This satisfied him, and he lay still for a few minutes. They thought, he would sleep. Presently his eyes opened again, and they rested on George.
“George, where’s Charlotte?”
“Who, sir?” demanded George, somewhat taken aback at the question. “Do you mean Charlotte Pain? She is at—she is not here.”
“Are you married yet?”
“Oh no,” said George hastily, while several pairs of wondering eyes were directed towards him, and those of the Reverend Mr. Hastings were of the number. “Time enough for that, father.”
“George!” next came the words, in a hollow whisper this time, “don’t let her die, as Ethel did.”
“Not if I can help it,” replied George, speaking without any serious meaning, except that of humouring his father.
“And don’t let Verrall go off the bargain with the money. He is keen that way; but he has no right to touch Charlotte’s. If he does—Bessy, is Jekyl dead?”
“Oh no, papa,” said Bessy, suppressing her tears as she caressed her father’s hand: it was in stooping to do this, that the knight had observed her. “Jekyl is well and hearty yet, and he asked after you to-day. He heard you were coming home.”
“Ay! All well and hearty, but me. But it is the will of God to take me, and He knows what’s best. Where’s Thomas?”
“I am here, father,” replied Thomas Godolphin, leaning forward so that his father could see him.
Sir George tried to put up his hand with a beckoning gesture. Thomas understood it: he bent his face close to that pale one, and clasped the nearly inanimate hand in his, listening reverently to the whisper that was breathed so solemnly.

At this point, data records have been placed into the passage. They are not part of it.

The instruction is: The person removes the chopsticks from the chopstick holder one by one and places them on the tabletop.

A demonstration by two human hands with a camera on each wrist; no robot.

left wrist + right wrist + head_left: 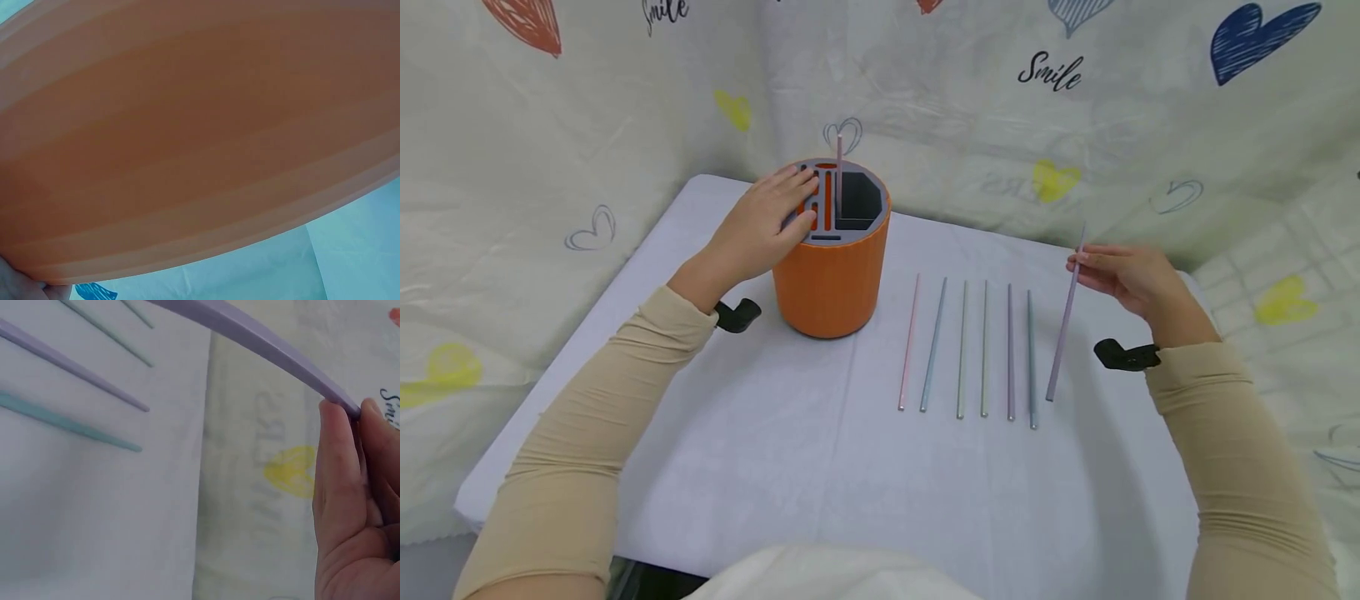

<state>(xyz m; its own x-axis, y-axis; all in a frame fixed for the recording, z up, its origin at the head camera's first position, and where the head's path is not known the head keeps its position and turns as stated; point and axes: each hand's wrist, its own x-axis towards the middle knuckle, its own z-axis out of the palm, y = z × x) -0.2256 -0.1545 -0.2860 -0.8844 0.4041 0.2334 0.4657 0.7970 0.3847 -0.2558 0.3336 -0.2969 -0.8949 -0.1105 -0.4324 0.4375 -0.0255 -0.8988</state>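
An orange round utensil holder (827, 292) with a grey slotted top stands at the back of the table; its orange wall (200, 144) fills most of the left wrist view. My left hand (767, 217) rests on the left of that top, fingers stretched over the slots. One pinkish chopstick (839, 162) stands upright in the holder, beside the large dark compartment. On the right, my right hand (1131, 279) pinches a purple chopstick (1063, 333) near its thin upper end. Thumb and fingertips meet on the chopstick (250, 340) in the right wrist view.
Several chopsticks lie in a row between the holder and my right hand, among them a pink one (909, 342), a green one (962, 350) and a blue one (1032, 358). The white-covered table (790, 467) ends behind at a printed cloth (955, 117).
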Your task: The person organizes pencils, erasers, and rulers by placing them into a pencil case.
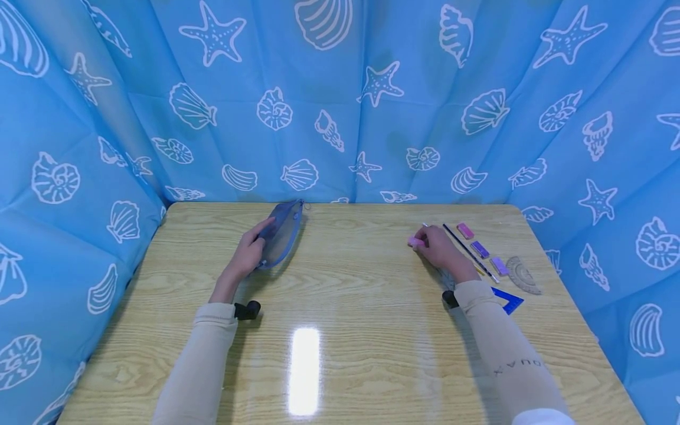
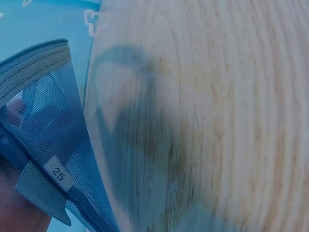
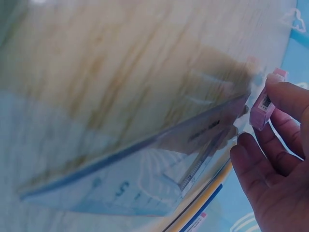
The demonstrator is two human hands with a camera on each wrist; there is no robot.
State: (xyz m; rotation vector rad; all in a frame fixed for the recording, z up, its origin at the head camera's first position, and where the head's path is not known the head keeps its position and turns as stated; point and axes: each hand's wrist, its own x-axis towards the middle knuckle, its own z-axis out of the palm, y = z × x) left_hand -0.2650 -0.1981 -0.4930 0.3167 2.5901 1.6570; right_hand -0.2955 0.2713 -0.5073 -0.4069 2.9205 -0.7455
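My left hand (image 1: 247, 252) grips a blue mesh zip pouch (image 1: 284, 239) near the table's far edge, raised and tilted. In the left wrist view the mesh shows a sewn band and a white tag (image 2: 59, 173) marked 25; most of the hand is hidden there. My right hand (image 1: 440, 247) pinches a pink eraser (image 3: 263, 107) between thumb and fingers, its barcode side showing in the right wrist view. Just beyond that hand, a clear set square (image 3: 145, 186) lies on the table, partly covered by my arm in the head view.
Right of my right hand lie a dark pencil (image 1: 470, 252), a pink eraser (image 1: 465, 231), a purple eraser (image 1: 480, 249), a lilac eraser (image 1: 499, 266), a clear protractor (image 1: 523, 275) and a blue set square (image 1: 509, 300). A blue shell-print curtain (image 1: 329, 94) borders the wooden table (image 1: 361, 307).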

“Thomas, I charge you, never quit Ashlydyat.”
“I will not,” replied Thomas Godolphin.
“If you bring one home to it, and she would urge you to quit it, urge you until you have no will of your own left, do not yield to it. Donot listen to her. Break with her, let her go forth alone, rather than quit Ashlydyat.”
“Father, I will never, of my own free will, leave Ashlydyat. I promise you that, so far as I can hold control over human events, I will live and die in it.”

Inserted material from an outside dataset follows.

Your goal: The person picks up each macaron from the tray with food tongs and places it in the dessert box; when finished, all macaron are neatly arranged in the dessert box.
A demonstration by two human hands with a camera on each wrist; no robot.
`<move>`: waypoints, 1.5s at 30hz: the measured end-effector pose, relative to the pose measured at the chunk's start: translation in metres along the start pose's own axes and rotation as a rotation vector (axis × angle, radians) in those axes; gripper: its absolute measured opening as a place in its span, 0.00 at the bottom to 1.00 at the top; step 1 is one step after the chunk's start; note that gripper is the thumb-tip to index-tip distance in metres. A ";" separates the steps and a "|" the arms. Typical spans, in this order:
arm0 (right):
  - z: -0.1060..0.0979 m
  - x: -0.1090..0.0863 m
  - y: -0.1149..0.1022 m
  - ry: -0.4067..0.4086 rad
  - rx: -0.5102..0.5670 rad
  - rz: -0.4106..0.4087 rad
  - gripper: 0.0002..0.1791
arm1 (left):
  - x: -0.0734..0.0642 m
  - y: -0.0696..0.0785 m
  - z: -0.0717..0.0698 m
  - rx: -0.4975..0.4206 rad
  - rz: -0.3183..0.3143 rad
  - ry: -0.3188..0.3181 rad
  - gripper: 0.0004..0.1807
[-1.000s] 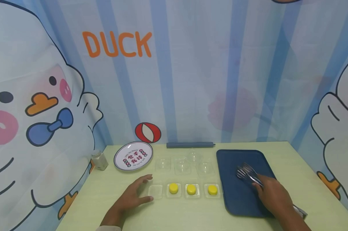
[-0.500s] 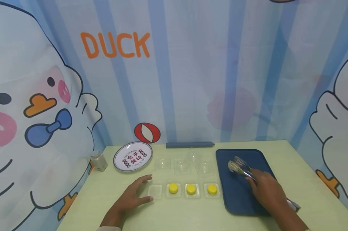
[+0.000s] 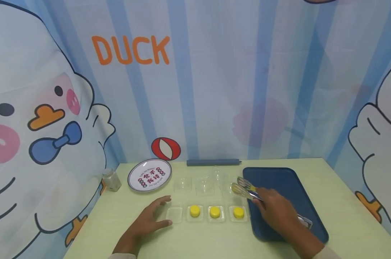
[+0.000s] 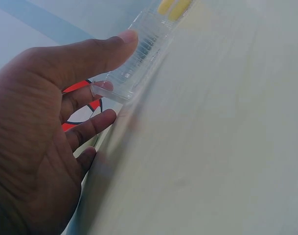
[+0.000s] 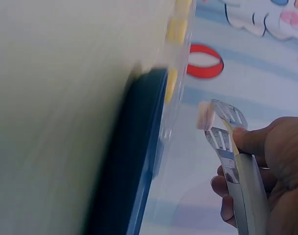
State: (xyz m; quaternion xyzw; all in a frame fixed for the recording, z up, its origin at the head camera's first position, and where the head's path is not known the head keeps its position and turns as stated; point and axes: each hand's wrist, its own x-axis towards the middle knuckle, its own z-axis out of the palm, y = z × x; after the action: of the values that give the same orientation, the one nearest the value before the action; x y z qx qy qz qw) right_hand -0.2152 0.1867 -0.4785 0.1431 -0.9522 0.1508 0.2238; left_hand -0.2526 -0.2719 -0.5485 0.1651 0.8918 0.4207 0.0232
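Observation:
My right hand (image 3: 278,210) grips metal tongs (image 5: 237,181) around their arms, above the left edge of the blue tray (image 3: 289,180). A small pale block (image 5: 205,116), yellowish in the head view, is between the tong tips. These tips overlap a clear dome lid in the head view. My left hand (image 3: 150,217), thumb and fingers spread apart, lies on the table at the left side of a clear square base (image 3: 174,215) with nothing in it. Right of that base stand clear bases holding a yellow round piece (image 3: 194,211), another yellow piece (image 3: 215,212) and a third yellow piece (image 3: 238,212).
Several clear dome lids (image 3: 204,186) lie behind the row of bases. A printed plate (image 3: 150,175) is at the back left, beside a small glass shaker (image 3: 111,180). Against the patterned curtain lies a blue-grey rod (image 3: 214,162).
My right hand has carried the tongs leftward from over the blue tray to its left edge, their tips now past it. My left hand has stayed in place.

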 end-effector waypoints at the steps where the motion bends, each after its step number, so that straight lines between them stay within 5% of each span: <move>1: 0.002 0.001 -0.004 0.004 0.008 -0.017 0.20 | 0.000 0.000 0.000 0.002 -0.001 0.000 0.47; 30: 0.042 0.034 -0.113 -0.035 0.182 -0.252 0.13 | 0.002 -0.001 0.001 0.029 0.008 0.007 0.47; 45: 0.069 0.045 -0.148 -0.098 0.144 -0.326 0.10 | 0.001 -0.001 0.000 0.042 0.026 0.018 0.47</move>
State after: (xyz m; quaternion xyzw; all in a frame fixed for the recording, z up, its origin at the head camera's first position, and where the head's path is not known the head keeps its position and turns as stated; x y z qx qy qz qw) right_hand -0.2301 0.0182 -0.4831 0.3182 -0.9130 0.1731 0.1878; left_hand -0.2537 -0.2722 -0.5492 0.1736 0.8984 0.4034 0.0063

Certainly Sir George understood the promise and its meaning. There could be no mistaking that he did so, by the smile of content which from that moment overspread his countenance, lighting up with satisfaction even his dying eye. He lay for a considerable time still, and then suddenly called for Margery.
“You’ll tell your mistress that we can’t root up those bushes,” he said, as she approached. “It’s of no use trying. As fast as they are up from one place they grow in another. They’ll not hurt. Tell her I say so.”

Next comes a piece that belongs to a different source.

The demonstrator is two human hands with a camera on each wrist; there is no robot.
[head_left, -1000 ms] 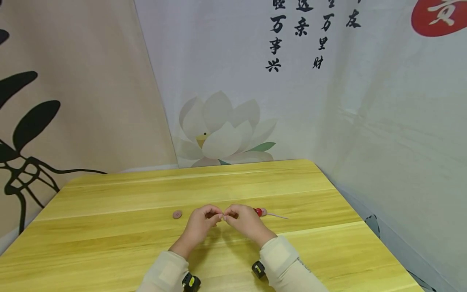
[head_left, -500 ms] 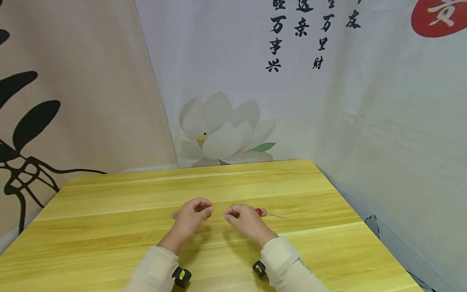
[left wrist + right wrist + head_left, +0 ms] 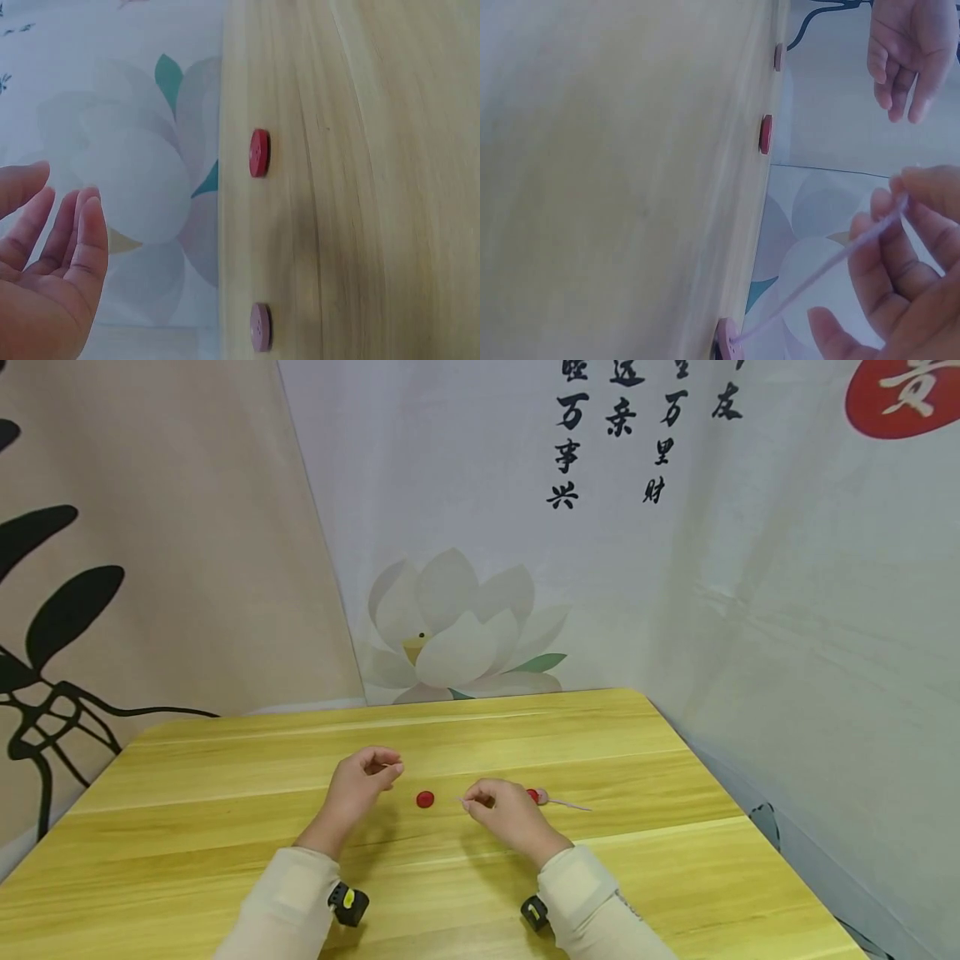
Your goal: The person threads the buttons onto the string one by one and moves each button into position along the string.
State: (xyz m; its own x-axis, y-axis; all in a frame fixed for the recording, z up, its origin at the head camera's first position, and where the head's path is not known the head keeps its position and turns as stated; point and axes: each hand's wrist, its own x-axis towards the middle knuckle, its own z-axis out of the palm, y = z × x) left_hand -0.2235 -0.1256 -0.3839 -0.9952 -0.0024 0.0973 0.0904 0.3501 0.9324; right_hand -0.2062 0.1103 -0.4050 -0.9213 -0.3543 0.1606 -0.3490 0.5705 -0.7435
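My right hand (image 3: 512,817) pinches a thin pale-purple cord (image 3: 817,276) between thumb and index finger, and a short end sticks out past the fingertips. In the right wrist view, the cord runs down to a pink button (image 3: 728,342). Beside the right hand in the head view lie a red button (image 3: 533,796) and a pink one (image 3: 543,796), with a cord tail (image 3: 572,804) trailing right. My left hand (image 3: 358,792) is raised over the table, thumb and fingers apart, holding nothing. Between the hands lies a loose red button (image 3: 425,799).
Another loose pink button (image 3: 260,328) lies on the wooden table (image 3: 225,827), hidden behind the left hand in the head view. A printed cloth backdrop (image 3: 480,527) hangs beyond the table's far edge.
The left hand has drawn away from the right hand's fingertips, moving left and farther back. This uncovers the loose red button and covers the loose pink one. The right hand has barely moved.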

“I’d get some quicklime, Sir George, and see what that would do,” was Margery’s response, and the words brought up a smile from one or two of her listeners, solemn moment though it was. Margery’s maxim was, never to contradict the dying, but to humour their hallucinations. “Obstinate things, those gorses!” she continued. “But, never you trouble about my mistress, sir: she don’t mind them.”
The children, standing round his bed, knew quite well that he was alluding to their mother, his first wife. Indeed, Lady Godolphin appeared to have passed entirely from his mind.
Again he lapsed into silence, and remained to all appearance in a stupor, his eyes closed, his breathing ominously slow. Mr. Crosse took his departure, but the Rector and surgeon stayed on yet. The latter saw that the final moment was at hand, and he whispered to Miss Godolphin that she and her sisters might be better from the room. “At any rate,” he added, for he saw the dissenting, displeased look which overspread her face, “it might be as well to spare the sight to Cecil.”
“No,” briefly responded Miss Godolphin. “Our place is here.” And they watched on.
With an impulse of strength surprising to see, Sir George suddenly rose up in bed, his eyes fixed with a yearning gaze at the opposite end of the room. Not at the cabinet this time, but at some spot, far, far up, beyond the ceiling, as it appeared. His voice, startling in its clearness, rang through the air, and his arms were outstretched as if he were about to fly.
“Janet!—Janet!—Janet! Oh, my dear Janet, I am coming!”
He fell back and died. Did anything really appear to him, not visible to the mortal eyes around? Were his senses, in that moment of the soul’s departure, opened to a glimpse of the world he was about to enter? It cannot be known. Had it been fiction it would not have been written here.
A little later, the bell of All Souls’ Church, booming out over the town on the night air, told that Sir George Godolphin had passed away.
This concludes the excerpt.